Sunday, April 25, 2010

Memories of Art Directing and how I got there.

Long ago when a I was a twenty-something I lived in poverty in NYC. It was a nice poverty tho. Why? Because I lived in a pre-war sixteen story elevator building on the Upper West Side right off of Central Park West. (Fanny Brice lived in my building...cooowilll). Right off of Central Park. It was my side yard.

I was quite lucky to find this apartment, and came very close to living in the YMCA (which I can tell you is a good incentive to keep looking for an apartment). I found this apartment through an advert at FIT. FIT was where I was to begin post-grad work in fashion design (it should have been fashion illustration as that was where I excelled).
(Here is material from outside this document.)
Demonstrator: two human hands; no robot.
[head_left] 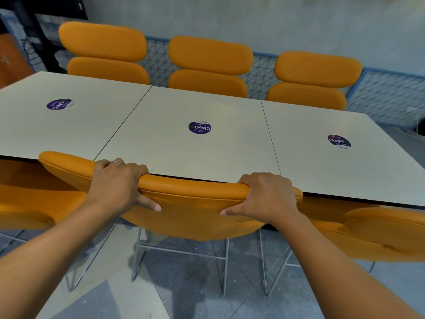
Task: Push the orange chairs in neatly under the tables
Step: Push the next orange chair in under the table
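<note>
Both clamped on the padded orange leather chair back [193,192], left hand [117,185] and right hand [264,196] equally near, long axis nine-to-three, pale square-topped counter [184,153] edge touching at twelve.

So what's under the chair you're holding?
Under the held orange chair, thin metal legs stand on the grey floor. Both hands, left and right, grip its backrest. Its seat is hidden under the table.
</note>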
I snatched it up on the spot. Location, location, location. I loved and still love that area to pieces.

But I needed a job to live there and did not want to be a poor student.

Fast forward....

I was not cut out for fashion design. And illustration was at best a limited endeavor.

So I changed gears and moved from the fashion world to the advertising world. I liked it... especially the art and copy part.
I went to night school while I worked as an assistant for a big ad firm. I studied and created art campaigns and learned copy writing.

And I could walk to work!!

Eventually, I made my way up to art directing. But what I didn't realize is that art directing is not simply coming up with images and matching them with the art. NO, THE REAL JOB is stated below.

What much of it is is quality control which brings the final art to production for print/film.

This involves checking and fixing and finalizing proofs for :

Color
Design
Layout
Type
Readability
Content
Anatomy
Composition
Text Placement
Type with Image Choice
Sizing
Copy Proofing
Storyboarding
etc...

Now, imagine doing this on several different projects at once. And imagine the client saying they want changes and more changes and more changes and it is due tomorrow at the 9:00 AM meeting. Because the client is in town and is leaving the next day at 10:00. The big client.

And the typesetter (this is before computers) is all flustered with the little window he has to get the job done. And the printer can't possibly squeeze your most important job in this week.

No one appreciates the art director.

But without them you get no results. Or poor ones at best.

And who wants poor results?

Not I.

I miss those days. Central Park at my feet, walking to work, working as an art director. Making things happen.